## "A Bossy Sort of Voice"
#### A study of sexism in the Harry Potter series using Natural Language Processing

My eldest son is almost 6 and loves the Harry Potter series of books.  But, as I read them for the first time with him as a bedtime story, I noticed something hadn't expected.  

The sexism.

The sexism critique of the Harry Potter novels is not a new one - many people have (written)[https://www.bustle.com/articles/136244-the-5-least-feminist-moments-in-harry-potter] excellent articles about Ron's treatment of Hermoine, the portrayl of other female characters as cold or incompetent or promiscuous.  But there were two types of analyses I didn't see: a quantitative or linguistics based one, or something that looked at how the author herself portrays female characters in a biased light in how they speak

My hope in doing this is that people will use some of these tools to look more critically at the language of literature we love and the popular press for signs of gender, racial, and other bias.

#### Getting started: setting up hypotheses and requirements

In this project, I will test three hypotheses:

1. Female characters are referred to by the narrator with sexist words throughout the series by the narrator, while males are not described with that same language.

2. The narrator will use more sexist words when describing the female characters than other characters will use when talking about them.

3. Sexism as defined above will decline in both dialog and narration as the series progresses.


Taking this approach requires tools to do the following, which I'll tackle in this workbook:

1. Process text from all 7 'Harry Potter' books.

2. Seperate dialog from narration.

3. Label dialog and narration.

4. Distinguish parts of speech, like nouns, verbs, and adjectives.
000

2. Look at the text at the word and sentence level.

3. Distinguish parts of speech, like nouns, verbs, and adjectives.

4. 

5. Be able to tell female characters from male characters

6. Have examples of sexist words and/or phrases to create a classifier. 

7. Reduce sexist words in the text to their root forms (e.g. 'shriller' should be equivalent to 'shrill').

8. Summarize the data to test our hypotheses.


#### Step 1: Process text from all 7 'Harry Potter' books.

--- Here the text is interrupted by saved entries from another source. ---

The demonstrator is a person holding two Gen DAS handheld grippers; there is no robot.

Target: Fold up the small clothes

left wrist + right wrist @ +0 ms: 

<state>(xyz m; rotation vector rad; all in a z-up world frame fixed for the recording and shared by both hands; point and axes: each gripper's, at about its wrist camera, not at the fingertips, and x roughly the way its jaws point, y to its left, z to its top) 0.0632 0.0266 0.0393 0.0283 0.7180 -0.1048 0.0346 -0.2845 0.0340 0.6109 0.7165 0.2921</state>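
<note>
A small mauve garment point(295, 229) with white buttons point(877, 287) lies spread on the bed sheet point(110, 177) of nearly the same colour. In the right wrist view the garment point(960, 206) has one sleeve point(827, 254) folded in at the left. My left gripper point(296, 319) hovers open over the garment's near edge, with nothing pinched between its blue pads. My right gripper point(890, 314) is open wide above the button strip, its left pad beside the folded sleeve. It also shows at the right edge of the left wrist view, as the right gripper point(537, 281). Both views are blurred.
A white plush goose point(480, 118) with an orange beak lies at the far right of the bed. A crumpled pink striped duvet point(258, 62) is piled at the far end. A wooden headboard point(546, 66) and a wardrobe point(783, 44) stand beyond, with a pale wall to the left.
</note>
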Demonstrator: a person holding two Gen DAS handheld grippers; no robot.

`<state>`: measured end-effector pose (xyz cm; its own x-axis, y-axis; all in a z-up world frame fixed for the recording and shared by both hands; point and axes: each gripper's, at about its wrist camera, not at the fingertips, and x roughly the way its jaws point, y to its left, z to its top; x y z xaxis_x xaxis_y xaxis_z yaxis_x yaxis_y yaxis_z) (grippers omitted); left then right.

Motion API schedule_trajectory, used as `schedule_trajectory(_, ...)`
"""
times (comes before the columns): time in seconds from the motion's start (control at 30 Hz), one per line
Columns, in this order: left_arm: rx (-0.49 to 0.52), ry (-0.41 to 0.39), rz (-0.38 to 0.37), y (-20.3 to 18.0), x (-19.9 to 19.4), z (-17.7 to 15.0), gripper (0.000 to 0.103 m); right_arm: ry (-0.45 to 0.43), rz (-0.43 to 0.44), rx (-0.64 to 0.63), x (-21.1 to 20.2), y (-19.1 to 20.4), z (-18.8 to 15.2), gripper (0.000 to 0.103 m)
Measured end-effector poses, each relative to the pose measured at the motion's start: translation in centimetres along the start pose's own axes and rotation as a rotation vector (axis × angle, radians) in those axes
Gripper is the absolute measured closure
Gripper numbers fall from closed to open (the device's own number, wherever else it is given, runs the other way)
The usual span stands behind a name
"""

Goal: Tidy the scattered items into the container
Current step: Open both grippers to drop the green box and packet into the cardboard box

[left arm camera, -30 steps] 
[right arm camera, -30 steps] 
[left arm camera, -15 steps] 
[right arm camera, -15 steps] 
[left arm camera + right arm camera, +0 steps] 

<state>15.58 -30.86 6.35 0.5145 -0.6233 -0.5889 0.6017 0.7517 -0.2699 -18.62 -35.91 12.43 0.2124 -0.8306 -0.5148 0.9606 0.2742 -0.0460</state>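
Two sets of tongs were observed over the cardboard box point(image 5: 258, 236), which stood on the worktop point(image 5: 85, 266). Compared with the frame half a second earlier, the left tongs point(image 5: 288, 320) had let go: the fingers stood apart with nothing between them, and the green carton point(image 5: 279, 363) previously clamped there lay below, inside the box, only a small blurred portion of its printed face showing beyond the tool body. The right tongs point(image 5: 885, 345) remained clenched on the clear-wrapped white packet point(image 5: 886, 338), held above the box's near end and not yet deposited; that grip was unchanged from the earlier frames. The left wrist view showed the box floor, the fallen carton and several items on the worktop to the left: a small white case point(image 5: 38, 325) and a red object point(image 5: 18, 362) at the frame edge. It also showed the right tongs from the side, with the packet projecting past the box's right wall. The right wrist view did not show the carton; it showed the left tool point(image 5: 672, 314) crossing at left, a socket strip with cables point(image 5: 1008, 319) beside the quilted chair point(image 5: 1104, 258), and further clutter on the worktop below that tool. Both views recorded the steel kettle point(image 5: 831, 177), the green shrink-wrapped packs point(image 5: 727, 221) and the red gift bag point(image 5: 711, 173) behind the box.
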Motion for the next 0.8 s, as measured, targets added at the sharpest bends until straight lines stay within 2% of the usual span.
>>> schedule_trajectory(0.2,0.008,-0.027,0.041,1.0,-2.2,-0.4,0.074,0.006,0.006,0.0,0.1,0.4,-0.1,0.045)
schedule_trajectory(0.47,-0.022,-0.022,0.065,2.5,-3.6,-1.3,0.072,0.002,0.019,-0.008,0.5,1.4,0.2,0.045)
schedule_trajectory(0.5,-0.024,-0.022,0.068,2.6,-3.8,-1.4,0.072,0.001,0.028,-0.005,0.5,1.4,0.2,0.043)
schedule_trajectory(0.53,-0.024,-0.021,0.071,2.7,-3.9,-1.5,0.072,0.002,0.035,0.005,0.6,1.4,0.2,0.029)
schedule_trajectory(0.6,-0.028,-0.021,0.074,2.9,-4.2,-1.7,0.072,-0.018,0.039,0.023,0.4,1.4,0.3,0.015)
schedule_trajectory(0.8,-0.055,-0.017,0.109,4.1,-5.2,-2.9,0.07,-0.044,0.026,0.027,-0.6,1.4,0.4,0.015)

What I mean by "process", is to get the text from the series into a format that can be read into a computer program for analysis.  For this project, I'll be using the [Python programming language](https://www.python.org/), and a few libraries (basically groupings of code that completes specialized common processes), most notably the [Natural Language Processing Toolkit (NLTK)](http://www.nltk.org/).

To do this, I am going to read 7 files in the .txt format, each containing text of one of the books, using Python's built-in `open` function and `read` method.  You can get the files for these and other books from [this site](https://archive.org/stream/pdfy-ZhGUmtnn6LEtA7jL/Harry%20Potter%20and%20the%20Philosopher%27s%20Stone%2C%20by%20J.K.%20Rowling_djvu.txt) -- note that you can use existing txt format files, or copy text, paste it in Notepad and save as a .txt file.

In this code, the files are named 'hp' then the book number - i.e. `hp1.txt` - and stored in a folder called `corpus`. To run the code as it is, you'll need to recreate this schema or alter the code to fit the path you create.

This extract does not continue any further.